Os jornais já não são, nem vivem, das edições em papel. Nos últimos 20 anos a revolução tecnológica obrigou os maiores títulos da imprensa mundial, e também a portuguesa, a mudar para o ecrã do computador, do telemóvel, ou do tablet. Mas o jornal que os leitores, assinantes ou não, têm no ecrã é feito pelos mesmos jornalistas e oferece as mesmas garantias de rigor e qualidade que o que é impresso. O declínio e desaparecimento dos jornais que não fizeram a tempo, ou não conseguiram fazer, essa transmutação, é preocupante para a qualidade da informação e saúde das democracias. Nos Estados Unidos, onde nasceu o conceito de "quarto poder" e a imprensa é orgulhosamente independente e escrutinadora do poder, entre 2004 e 2018 desapareceram 1800 jornais.
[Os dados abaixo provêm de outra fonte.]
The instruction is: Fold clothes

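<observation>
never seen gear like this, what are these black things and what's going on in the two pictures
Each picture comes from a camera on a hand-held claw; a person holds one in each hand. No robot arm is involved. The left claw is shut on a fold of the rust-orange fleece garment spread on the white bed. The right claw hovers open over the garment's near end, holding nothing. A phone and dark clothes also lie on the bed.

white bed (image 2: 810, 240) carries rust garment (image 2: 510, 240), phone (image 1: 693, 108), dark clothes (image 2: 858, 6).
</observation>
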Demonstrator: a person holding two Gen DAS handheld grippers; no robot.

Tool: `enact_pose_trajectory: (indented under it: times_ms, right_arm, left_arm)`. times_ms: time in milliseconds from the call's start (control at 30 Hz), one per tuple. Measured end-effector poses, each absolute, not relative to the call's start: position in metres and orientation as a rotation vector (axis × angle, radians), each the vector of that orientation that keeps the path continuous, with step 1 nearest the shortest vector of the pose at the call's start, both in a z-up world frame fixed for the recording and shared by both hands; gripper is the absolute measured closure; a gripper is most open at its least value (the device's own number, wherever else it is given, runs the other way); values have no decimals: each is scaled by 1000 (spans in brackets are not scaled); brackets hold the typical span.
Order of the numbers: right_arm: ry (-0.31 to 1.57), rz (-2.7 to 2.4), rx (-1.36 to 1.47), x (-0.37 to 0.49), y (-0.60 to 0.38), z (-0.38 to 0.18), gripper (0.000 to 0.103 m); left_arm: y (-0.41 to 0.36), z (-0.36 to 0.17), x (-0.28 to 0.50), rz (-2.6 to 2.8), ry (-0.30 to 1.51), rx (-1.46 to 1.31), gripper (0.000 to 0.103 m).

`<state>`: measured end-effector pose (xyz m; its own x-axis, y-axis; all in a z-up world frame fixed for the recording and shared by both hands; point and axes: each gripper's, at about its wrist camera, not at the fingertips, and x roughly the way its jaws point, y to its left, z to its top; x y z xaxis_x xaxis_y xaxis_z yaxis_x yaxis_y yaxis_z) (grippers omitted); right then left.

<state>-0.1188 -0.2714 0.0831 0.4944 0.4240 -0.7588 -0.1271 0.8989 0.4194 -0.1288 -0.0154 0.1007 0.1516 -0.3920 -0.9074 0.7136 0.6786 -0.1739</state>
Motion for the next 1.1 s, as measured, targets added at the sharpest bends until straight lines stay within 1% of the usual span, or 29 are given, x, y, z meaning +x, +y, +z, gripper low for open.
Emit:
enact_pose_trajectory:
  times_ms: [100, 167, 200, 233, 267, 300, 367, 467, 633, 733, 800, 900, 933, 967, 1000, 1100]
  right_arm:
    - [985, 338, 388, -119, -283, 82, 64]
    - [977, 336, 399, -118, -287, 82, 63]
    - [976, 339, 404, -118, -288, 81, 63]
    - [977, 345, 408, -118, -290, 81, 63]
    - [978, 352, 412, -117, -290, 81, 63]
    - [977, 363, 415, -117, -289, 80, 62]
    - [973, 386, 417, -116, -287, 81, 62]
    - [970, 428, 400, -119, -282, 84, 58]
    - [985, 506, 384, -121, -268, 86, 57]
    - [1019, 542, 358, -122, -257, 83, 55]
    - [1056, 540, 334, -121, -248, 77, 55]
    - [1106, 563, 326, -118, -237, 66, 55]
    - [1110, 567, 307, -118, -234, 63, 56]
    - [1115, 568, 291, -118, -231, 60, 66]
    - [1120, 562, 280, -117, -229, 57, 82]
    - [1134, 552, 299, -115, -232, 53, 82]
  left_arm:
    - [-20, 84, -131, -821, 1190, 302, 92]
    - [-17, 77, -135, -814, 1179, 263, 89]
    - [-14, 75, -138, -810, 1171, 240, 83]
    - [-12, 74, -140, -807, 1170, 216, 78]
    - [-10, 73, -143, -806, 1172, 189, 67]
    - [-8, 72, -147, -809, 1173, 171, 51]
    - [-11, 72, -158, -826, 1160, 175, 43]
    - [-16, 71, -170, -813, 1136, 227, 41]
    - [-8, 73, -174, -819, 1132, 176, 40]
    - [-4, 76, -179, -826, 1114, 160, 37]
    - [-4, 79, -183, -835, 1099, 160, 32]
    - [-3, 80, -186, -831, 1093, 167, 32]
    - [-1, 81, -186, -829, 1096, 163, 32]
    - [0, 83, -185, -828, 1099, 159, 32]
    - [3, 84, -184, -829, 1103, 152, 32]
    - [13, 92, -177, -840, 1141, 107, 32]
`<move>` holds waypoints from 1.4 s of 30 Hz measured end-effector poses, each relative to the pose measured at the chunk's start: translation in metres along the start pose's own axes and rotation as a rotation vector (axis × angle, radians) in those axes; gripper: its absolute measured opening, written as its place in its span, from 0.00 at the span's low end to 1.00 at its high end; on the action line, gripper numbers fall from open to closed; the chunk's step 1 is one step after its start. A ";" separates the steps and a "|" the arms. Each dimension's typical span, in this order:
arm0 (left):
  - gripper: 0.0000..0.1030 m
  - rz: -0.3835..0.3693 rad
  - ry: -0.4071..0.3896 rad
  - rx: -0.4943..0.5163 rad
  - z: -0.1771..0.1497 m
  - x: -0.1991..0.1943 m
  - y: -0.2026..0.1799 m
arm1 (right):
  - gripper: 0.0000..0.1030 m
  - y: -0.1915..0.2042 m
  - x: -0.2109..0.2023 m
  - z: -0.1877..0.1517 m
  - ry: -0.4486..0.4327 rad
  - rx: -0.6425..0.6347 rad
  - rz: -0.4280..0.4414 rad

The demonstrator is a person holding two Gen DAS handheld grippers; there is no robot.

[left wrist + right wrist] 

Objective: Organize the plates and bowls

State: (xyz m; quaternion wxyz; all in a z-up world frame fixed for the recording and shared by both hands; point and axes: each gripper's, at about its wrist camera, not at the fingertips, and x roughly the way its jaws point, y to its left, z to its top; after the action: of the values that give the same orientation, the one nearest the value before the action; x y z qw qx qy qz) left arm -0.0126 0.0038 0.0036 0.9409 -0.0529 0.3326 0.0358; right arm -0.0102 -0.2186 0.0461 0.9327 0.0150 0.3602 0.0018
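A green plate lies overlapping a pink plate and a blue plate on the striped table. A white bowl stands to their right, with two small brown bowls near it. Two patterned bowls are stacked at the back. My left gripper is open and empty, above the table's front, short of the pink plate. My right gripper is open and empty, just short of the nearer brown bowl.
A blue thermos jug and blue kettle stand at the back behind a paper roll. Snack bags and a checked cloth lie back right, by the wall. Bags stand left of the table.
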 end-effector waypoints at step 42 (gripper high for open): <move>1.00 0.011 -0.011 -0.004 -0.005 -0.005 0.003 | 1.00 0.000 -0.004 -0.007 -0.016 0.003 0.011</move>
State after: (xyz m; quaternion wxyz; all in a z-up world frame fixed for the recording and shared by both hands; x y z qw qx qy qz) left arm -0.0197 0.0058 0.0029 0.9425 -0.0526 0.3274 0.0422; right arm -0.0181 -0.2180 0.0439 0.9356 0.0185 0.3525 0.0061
O número de jornalistas nesse período diminui um quarto. Entre os jornais que se adaptaram, e com destaque para os maiores, os números são esmagadores. Esta semana o The New York Times anunciou ter atingido a meta de 10 milhões de assinantes, dos quais apenas 700 mil da versão impressa. Percorrendo os grandes jornais do mundo, os resultados são proporcionalmente idênticos. Quem não se adaptou ao online, quem não investiu nas novas tecnologias e procurou chegar aos leitores de uma maneira moderna e rápida mas oferecendo as mesmas garantias de rigor, independência e credibilidade conquistadas pelos títulos em papel, está condenado a desaparecer.
Uma coisa, no entanto, não muda. Qualquer que seja o meio - o papel ou o ecrã - nenhum jornal vive sem jornalistas que investiguem, sem repórteres que saiam para a rua, sem editores que garantam a fidelidade da informação de que eram mesmo três e um quarto em ponto da noite quando António Lourenço foi assassinado num botequim do Bairro Alto. Há cento e cinquenta e nove anos, como hoje, é esse o rigor que procuram os jornalistas que fazem este jornal. Que querem fazer este jornal.